North Walsham High school is committed to raising the standards of numeracy of all of its students, with the main aim being that they develop the ability to use numeracy skills effectively in all areas of the curriculum and acquire the necessary skills to cope confidently with the demands of further education, employment and adult life. We also endeavour to raise the profile of numeracy, so that all students and staff are aware of its importance and to ensure that they perceive maths and numeracy in a positive light.

There are many key elements to being a numerate person. Below are just a couple of specific areas with which students sometimes struggle:


The importance of knowing ones times-table (up to at least 12 x 12) should never be under estimated. Not only does it allow students to feel more confident if they can recall calculations instantly, it is so important for many other aspects of numeracy and maths. For example, the following topics are just a few of the many that use times-table knowledge:

Multiples and Factors
Expanding brackets

Therefore, not knowing ones times-tables, can be a barrier to accessing other topics and concepts.

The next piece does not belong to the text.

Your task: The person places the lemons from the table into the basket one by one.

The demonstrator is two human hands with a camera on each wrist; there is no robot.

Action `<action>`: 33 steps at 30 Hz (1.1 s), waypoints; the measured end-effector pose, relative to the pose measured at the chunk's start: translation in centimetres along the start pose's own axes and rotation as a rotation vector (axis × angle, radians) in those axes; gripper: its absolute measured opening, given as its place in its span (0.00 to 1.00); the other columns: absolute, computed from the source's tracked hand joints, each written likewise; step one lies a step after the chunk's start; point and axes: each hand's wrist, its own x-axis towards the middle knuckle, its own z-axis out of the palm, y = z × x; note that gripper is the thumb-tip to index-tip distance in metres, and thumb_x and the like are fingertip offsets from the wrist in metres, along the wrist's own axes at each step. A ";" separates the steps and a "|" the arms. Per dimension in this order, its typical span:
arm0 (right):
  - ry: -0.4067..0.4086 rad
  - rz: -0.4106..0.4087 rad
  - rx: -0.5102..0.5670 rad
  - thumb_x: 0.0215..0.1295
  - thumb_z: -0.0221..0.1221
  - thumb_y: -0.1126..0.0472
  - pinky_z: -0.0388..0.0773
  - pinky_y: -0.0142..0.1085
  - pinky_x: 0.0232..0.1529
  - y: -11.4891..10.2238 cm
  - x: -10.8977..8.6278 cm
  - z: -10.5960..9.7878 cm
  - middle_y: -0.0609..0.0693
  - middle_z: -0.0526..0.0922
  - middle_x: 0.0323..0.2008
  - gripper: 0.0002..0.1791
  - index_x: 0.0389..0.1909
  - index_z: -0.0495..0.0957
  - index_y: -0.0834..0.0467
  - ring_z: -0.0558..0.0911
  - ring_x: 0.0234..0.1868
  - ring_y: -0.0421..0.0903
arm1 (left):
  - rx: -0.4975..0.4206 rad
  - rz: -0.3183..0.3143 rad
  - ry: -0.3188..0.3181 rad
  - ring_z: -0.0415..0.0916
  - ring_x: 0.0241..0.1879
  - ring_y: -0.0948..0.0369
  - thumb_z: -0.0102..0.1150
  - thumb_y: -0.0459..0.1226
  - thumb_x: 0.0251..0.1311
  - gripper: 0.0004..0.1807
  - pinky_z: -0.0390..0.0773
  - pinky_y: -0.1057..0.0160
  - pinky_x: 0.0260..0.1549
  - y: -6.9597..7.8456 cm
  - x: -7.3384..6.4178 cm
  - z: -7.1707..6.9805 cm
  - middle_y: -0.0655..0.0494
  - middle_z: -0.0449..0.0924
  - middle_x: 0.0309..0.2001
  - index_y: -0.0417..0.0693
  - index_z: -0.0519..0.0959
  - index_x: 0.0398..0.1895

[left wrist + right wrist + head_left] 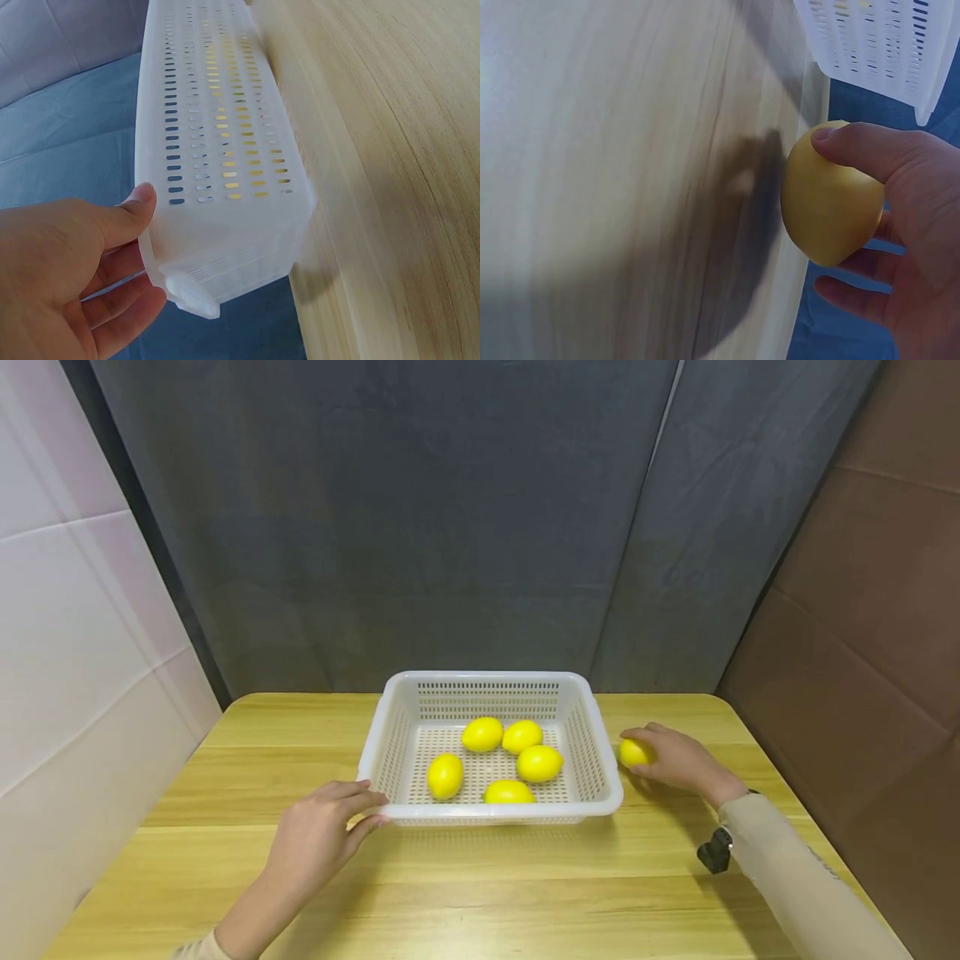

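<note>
A white perforated plastic basket (491, 811) stands on the wooden table, with several yellow lemons (539, 764) lying loose on its floor. My left hand (318, 835) grips the basket's near left corner. In the left wrist view, the thumb of that left hand (71, 274) presses the front of the rim while the other fingers reach behind it. To the right of the basket, my right hand (682, 762) holds another lemon (832, 199) between thumb and fingers. That lemon is close to the tabletop, and its shadow falls beside it in the right wrist view.
The wooden table (480, 893) extends around the basket on both sides and in front. A dark grey curtain (420, 527) hangs behind the far edge. White cloth (90, 635) borders the left, and a brown panel (862, 652) stands along the right.
</note>
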 end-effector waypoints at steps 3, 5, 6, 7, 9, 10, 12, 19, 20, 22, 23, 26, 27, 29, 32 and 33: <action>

How can times-tables be improved?

The strongest argument for this is still, to learn them by rote. It is a case of practicing and repeating. Some people may claim that they can’t learn them or don’t know them, but these same people know the lyrics to hundreds of songs and are sometimes able to memorise complex maps and routes on video games for example.  If you practice them enough, you will  know them.

Fractions, decimals and percentages

It is a useful life skill to be able to convert quickly between fractions, decimals and percentages. Students should aim to be familiar with some of the most common/key ones. For example what is 3/5 as a percentage or 5% as a fraction in its simplest form?

Time and measurements

Again, it is an important life skill to be able to work with time and measurements in different contexts. For example, how many minutes are there in three and a half hours? Or, if a bus leaves a station at 10.32am and takes 55minutes to get to its destination, at what time will it get there.?

A similar thing is true with weights and measurements that we see in every day life. It is an important skill to be able to convert between different units, for example metres to cm or ml to Litres.

Policy on Calculators

Students should have their own calculator, of which they are familiar with. A CASIO scientific calculator would be recommended, but it does not have to be this model.

Students should avoid using calculators on phones for doing homework, as this creates inconsistency and possible misconceptions due to the way in which many of them are programmed.